Öffentlich-rechtliches Vorkaufsrecht

Neben dem mieterschützenden Vorkaufsrecht kann auch ein öffentlich-rechtliches Vorkaufsrecht bestehen. Dieses ergibt sich aus den §§ 24 bis 28 BauGB und steht in der Regel der Gemeinde zu.  

Die Prüfung, ob ein solches Recht besteht, erfolgt im Rahmen des Verkaufsprozesses durch eine sogenannte Vorkaufsrechtsanfrage, die in der Regel durch den beurkundenden Notar an die zuständige Behörde übermittelt wird.  

Die Gemeinde hat daraufhin einen Monat Zeit, um zu erklären, ob sie ihr Vorkaufsrecht ausüben möchte. Wird kein Interesse angemeldet, erteilt sie ein sogenanntes Negativzeugnis. Dieses ist Voraussetzung für die Eintragung des Käufers im Grundbuch. 

Verstoß gegen die Mitteilungspflicht des Vorkaufsrechts 

Kommt der Vermieter seiner Mitteilungspflicht nicht oder nicht ordnungsgemäß nach, etwa durch verspätete oder unvollständige Informationen, kann der Mieter Schadensersatz geltend machen. Dieser Anspruch kann sich insbesondere auf den entgangenen Erwerbsvorteil, etwa bei zwischenzeitlich gestiegenem Marktwert der Immobilie, beziehen.  

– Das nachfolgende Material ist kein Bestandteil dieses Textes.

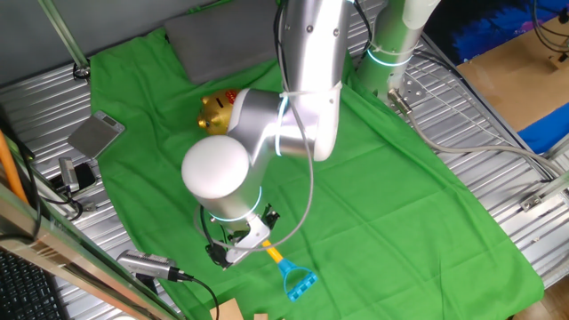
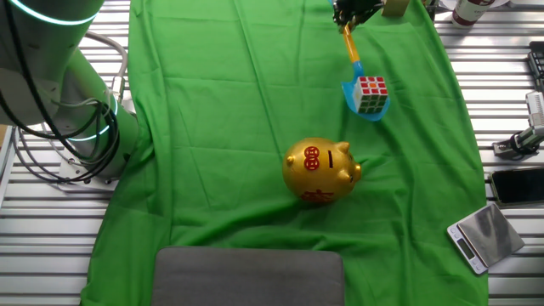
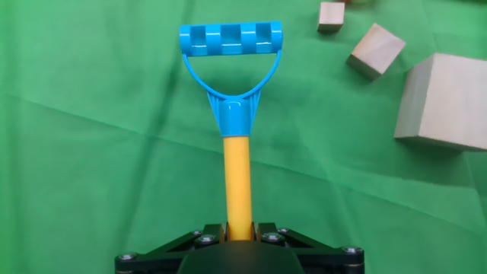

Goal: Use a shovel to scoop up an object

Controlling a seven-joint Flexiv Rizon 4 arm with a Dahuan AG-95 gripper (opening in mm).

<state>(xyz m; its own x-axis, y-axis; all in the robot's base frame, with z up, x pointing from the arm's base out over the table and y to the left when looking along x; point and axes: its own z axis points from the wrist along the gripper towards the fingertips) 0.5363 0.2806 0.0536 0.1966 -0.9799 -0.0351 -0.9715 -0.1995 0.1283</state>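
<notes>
My gripper is shut on the yellow shaft of the shovel. In the hand view the blue D-shaped end points away from me over the green cloth. In one fixed view the gripper sits low at the cloth's near edge, with the shaft and D-end sticking out. In the other fixed view the gripper is at the top, and the light blue blade carries the multicoloured cube on it. The blade looks slightly raised off the cloth.
A gold piggy bank with red marks stands mid-cloth, near the blade. A grey pad lies at the far cloth edge. Wooden blocks lie beyond the D-end. A scale and phone sit on the metal table.
</notes>
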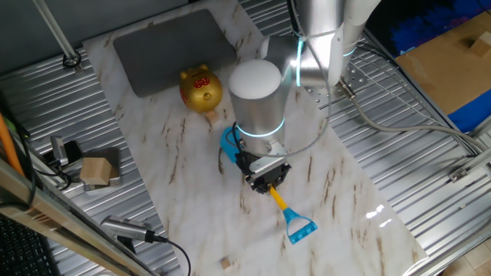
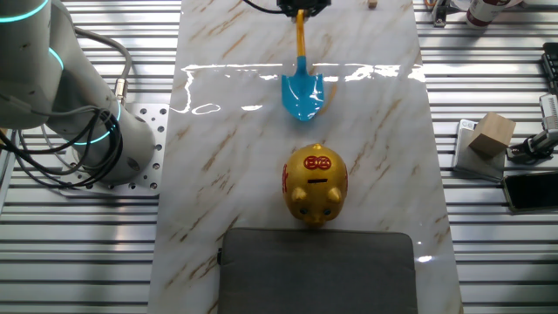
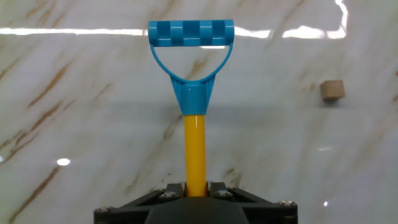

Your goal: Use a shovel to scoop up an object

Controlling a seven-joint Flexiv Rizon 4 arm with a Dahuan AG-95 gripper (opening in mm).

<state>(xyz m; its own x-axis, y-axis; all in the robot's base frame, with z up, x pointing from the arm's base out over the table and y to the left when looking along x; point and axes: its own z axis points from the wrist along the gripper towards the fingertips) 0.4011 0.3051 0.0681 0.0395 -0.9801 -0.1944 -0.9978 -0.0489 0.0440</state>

Darüber hinaus können Mieter auch Umzugskosten oder Mehrkosten für einen späteren Erwerb einer vergleichbaren Immobilie als ersatzfähiger Schaden geltend machen. Voraussetzung ist allerdings, dass der Mieter nachweisen kann, dass er wirtschaftlich in der Lage gewesen wäre, die Wohnung zum ursprünglich vereinbarten Preis zu erwerben. Anderenfalls fehlt es an der erforderlichen Kausalität zwischen der Pflichtverletzung des Vermieters und dem Schaden des Mieters. 

Fazit 

Das gesetzliche Vorkaufsrecht nach § 577 BGB dient dem Mieterschutz und greift nur bei der erstmaligen Veräußerung einer während des Mietverhältnisses in Sondereigentum nach dem WEG umgewandelten Wohnung.  

Für Vermieter bedeutet dies, dass sie sich im Verkaufsprozess frühzeitig mit den Voraussetzungen und Fristen auseinandersetzen müssen. Insbesondere ist auf die ordnungsgemäße Mitteilungspflicht zu achten. Nur so kann der Verkaufsprozess rechtssicher abgewickelt werden, ohne dass Verzögerungen und finanzielle Risiken drohen.